Sex & Your Health
Combining practical medical advice with answers to “squidgy” questions, Knox’s guide is suited to anyone curious about the nuts and bolts of all kinds of sex.
With one simple, humane assertion—“Men and women are not machines on which a button can be pressed to turn on the desire to have sex at will”—nurse Helen J. Knox sets out to explore the physical, psychological, and cultural aspects of sex in her new book, Sexplained One: Sex & Your Health. It’s a mighty subject, but Knox takes it on with humor and patience. Instead of a unified theory of sex, or a moral guide, the book is a useful toolbox to help users make their own informed decisions.
Although Sexplained One starts with some sobering statistics—such as the lifetime cost of a treating single AIDS patient—Knox writes with general humor and a friendly tone. The guide makes no assumptions about sexual experience, preference, or dysfunction, and reads like a clinical Our Bodies, Ourselves. Laid out in a friendly, welcoming format, the book is as easy to read as a pamphlet. Bright colors, sidebars, and photos provide important, need to know information. Knox’s British English may be a little unfamiliar to the American ear; she uses common British slang terms for body parts, and standard British spelling, but differences are not difficult to understand.
Knox earned her nursing license at Westminster Hospital in 1978, and started a series of pop-up safe sex clinics in London’s most at-risk areas in the early 1990s. A dedicated sex educator who’s worked with sex workers, HIV-positive men and women, and homeless shelters, among others, she is passionate about dispelling myths, stigma, and discrimination about sex. She also fields questions in her long-running “Sexplained” column in Better Health Magazine, which she’s written since 2001.

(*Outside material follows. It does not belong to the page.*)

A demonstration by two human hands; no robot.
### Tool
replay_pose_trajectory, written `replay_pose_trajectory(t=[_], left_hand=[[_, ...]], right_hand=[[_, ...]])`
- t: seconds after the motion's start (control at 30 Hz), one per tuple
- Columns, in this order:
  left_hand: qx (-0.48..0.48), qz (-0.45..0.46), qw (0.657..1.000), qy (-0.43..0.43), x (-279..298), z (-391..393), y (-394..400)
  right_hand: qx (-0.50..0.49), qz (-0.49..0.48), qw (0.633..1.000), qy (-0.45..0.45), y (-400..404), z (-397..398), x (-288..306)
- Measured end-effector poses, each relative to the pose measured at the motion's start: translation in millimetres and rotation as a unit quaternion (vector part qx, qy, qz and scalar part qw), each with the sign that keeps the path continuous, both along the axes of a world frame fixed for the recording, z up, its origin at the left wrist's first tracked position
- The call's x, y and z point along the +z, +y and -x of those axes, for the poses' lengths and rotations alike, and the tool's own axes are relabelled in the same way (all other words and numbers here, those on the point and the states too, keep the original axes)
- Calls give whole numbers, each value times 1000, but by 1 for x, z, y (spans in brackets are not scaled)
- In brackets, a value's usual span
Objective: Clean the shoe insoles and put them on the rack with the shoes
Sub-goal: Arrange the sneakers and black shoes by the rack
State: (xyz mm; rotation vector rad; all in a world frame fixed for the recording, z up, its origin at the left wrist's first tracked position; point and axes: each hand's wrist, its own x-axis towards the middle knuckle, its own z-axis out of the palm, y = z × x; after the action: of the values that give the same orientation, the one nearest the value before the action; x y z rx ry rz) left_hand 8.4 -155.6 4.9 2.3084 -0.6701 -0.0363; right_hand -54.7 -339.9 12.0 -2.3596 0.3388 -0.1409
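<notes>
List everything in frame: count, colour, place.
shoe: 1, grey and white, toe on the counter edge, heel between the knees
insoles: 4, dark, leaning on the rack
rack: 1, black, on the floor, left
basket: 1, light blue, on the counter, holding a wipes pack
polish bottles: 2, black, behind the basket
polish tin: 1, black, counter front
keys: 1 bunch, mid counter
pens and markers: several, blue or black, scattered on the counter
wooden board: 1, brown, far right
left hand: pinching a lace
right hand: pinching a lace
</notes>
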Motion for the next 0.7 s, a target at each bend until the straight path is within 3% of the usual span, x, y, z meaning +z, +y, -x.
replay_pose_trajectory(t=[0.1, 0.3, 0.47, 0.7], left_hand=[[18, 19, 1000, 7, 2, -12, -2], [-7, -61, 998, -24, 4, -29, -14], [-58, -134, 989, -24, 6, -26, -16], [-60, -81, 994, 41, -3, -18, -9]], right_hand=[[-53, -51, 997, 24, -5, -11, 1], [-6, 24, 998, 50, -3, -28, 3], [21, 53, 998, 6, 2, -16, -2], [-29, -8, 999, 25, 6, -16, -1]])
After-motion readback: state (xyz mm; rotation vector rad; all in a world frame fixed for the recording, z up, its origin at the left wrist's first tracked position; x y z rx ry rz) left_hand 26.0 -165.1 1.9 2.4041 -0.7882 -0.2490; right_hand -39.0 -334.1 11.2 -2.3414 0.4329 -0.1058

Rather than stick with technical detail, Knox makes sex and sexual health easy to understand, both for people who are new to sex and for people who have specific questions about sexual health. There’s no hand-wringing or shaming in Sexplained One: just good, solid reference material. Knox covers subjects from “Vaginal Topics” to “Common Willy Worries,” as well as sexual conditions and diseases and basic sexual health. Excerpts from Knox’s “Sexplained” column take center stage and give Knox the opportunity to hold forth on commonly asked questions about losing one’s virginity, sex after menopause, and intimacy following a hysterectomy or even cancer. Always candid, Knox’s tone is firm and friendly—expert at soothing jangled nerves.
At its core, Sexplained One is all about communication and respect, which, Knox says, is the best preventative for sexually transmitted infection. While many people may reach for Google or WebMD, Sexplained One includes photos, descriptions, and suggestions—and peace of mind—that random online searches can’t provide.
Sexplained One is gently humorous and immensely helpful. Combining practical medical advice with answers to “squidgy” questions, Knox’s guide is suited to anyone curious about the nuts and bolts of all kinds of sex.
Disclosure: This article is not an endorsement, but a review. The author of this book provided free copies of the book and paid a small fee to have their book reviewed by a professional reviewer. Foreword Reviews and Clarion Reviews make no guarantee that the author will receive a positive review. Foreword Magazine, Inc. is disclosing this in accordance with the Federal Trade Commission’s 16 CFR, Part 255.